比叡山の慧亮和尚は、五大尊の曼荼羅を置いて祈ったのであるが、五大尊の中の大威徳は、水牛に座した姿で描かれており、慧亮和尚が祈祷を行うと、描かれた水牛が鳴いたという。
「絵の牛ですら鳴くのだから、実在する横座は鳴くだろう」というのが、語られた故事の結末となっている。果たして……
最後は書かないでおく。

 

「木六駄」。出演:野村萬斎、中村修一、高野和憲、深田博治。後見:内藤連。
狂言は、「この辺りの者でござる」で始まるのが一般的だが、この狂言では最初に出てきた主(中村修一)が、「奥丹波に住まい致す者でござる」と自己紹介をする。京に住む伯父(深田博治)にお歳暮を届けようと思い、太郎冠者(野村萬斎)に牛12頭のうち6頭に炭六駄、残る6頭に木六駄を付けて運ぶよう命じる。野村萬斎演じる太郎冠者は最初の返事から「はい」ではなく「ばい」といった感じで、常日頃から主の無理難題に辟易していることが見て取れる。その後の返事も、「ふぁい」「ふぇい」と不請不請答えていることが伝わってくる。通常の狂言は、舞台上で行われる古い時代の笑い話を見ることになるのだが、野村萬斎の場合は現代人に近い感じの人物を創造するため、現代的視点が狂言の中に入り込む仕掛けとなり、客体化もしくは相対化される。これはおそらく、野村萬斎一代限りの芸である。息子さんは継げないだろう。

雪深い奥丹波を行く太郎冠者。言うことをなかなか聞かない牛を連れて、舞台を横切っていく。能舞台で演じる時は、下手の橋懸かりから出て、再び橋懸かりから下手袖に戻るということしか出来ないのだが、今日は普通の劇場ということで、上手に退場。その後、背後の紗幕が透け、紗幕の後ろを上手から下手へと牛を追う仕草をしながら歩いて行くのが見える。そして再び下手から仮設の橋懸かりに登場。そこで太郎冠者は老の坂の峠の茶屋を発見し、一休みすることにする。牛を繋ごうとするが、「進め」と言っても進まないのに、「止まれ」と命じるとなぜか進もうとし、崖の方へ向かったりと太郎冠者を苦戦させる。
茶屋の中でくつろぐ太郎冠者に、茶屋の主(高野和憲)は茶を勧めるが、太郎冠者は酒を所望する。

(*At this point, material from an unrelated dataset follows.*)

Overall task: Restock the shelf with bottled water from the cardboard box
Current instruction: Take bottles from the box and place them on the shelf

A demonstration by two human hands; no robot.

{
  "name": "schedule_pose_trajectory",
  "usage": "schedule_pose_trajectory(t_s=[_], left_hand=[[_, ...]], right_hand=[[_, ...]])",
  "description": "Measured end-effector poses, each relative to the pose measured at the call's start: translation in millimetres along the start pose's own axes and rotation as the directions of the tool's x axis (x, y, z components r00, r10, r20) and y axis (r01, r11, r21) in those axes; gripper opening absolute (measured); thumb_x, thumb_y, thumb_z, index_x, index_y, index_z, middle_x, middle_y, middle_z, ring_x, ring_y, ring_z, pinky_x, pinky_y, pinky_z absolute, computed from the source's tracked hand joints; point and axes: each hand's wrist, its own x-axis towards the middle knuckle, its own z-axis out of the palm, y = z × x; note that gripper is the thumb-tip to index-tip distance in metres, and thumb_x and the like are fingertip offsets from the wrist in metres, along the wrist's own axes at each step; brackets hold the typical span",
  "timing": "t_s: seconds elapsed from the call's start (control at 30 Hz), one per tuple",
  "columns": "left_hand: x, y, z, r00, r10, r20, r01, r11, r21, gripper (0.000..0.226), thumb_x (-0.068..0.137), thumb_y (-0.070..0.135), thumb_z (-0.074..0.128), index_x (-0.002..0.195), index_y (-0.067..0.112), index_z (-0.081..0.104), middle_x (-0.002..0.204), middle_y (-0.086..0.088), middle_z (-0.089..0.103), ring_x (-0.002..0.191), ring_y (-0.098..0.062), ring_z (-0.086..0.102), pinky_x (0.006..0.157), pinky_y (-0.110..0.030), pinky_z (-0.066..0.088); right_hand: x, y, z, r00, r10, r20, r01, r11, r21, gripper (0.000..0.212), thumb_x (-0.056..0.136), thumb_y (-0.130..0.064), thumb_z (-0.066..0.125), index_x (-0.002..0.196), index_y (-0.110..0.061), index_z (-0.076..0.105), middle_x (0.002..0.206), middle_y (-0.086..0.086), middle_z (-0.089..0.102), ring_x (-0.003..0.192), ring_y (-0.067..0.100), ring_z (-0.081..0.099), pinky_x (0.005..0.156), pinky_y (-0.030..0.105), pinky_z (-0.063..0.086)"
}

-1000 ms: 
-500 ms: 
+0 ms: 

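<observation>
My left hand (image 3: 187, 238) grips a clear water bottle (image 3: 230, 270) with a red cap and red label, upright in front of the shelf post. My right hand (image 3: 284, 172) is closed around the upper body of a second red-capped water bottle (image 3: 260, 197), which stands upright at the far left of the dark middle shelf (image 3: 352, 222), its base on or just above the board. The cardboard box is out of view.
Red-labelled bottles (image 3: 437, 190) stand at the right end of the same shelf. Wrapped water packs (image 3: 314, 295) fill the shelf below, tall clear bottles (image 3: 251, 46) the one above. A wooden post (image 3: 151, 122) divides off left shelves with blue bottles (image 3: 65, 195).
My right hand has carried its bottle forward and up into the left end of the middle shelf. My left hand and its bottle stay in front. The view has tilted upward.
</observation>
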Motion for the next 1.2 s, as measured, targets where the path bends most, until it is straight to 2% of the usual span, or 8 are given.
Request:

だが、茶屋は酒を切らしており、大雪のため買いにも行けない。実は太郎冠者は伯父に贈るための酒樽を持って歩いていた。茶屋の主と二人で、「濃い酒なので少しぐらい飲んでも水を足せばバレない」と話し合い、「ちょっと一杯のつもりで飲」み始め、「いつの間にやら」酒宴となってしまう。太郎冠者は鶉舞を披露。レクチャートークで「豪華パンフレット(冗談で、ペラペラの紙が二つ折りになっているだけである)に歌詞が載っているので」後で見て欲しいと萬斎は言っていたが、源三位頼政の鵺(ぬえ)退治の話が出てくる。京都市内には三位頼政の鵺退治ゆかりの場所がいくつか存在する。

結局、ベロベロに酔っ払った太郎冠者は、木六駄とそれを付けた牛を茶屋の主に与えてしまい、酔ったまま千鳥足で旅路を急いで、都の伯父の家に辿り着く。状を伯父に渡した太郎冠者。伯父は、「炭六駄と木六駄とあるが、木六駄がないではないか」と太郎冠者を問い詰める。太郎冠者は、「近頃、名を木六駄と変えまして、それがし木六駄が炭六駄を付けた牛を連れて上って参りました」と無理矢理誤魔化そうとするのだが……

太郎冠者のトリックスターぶりを際立たせた名演技であった。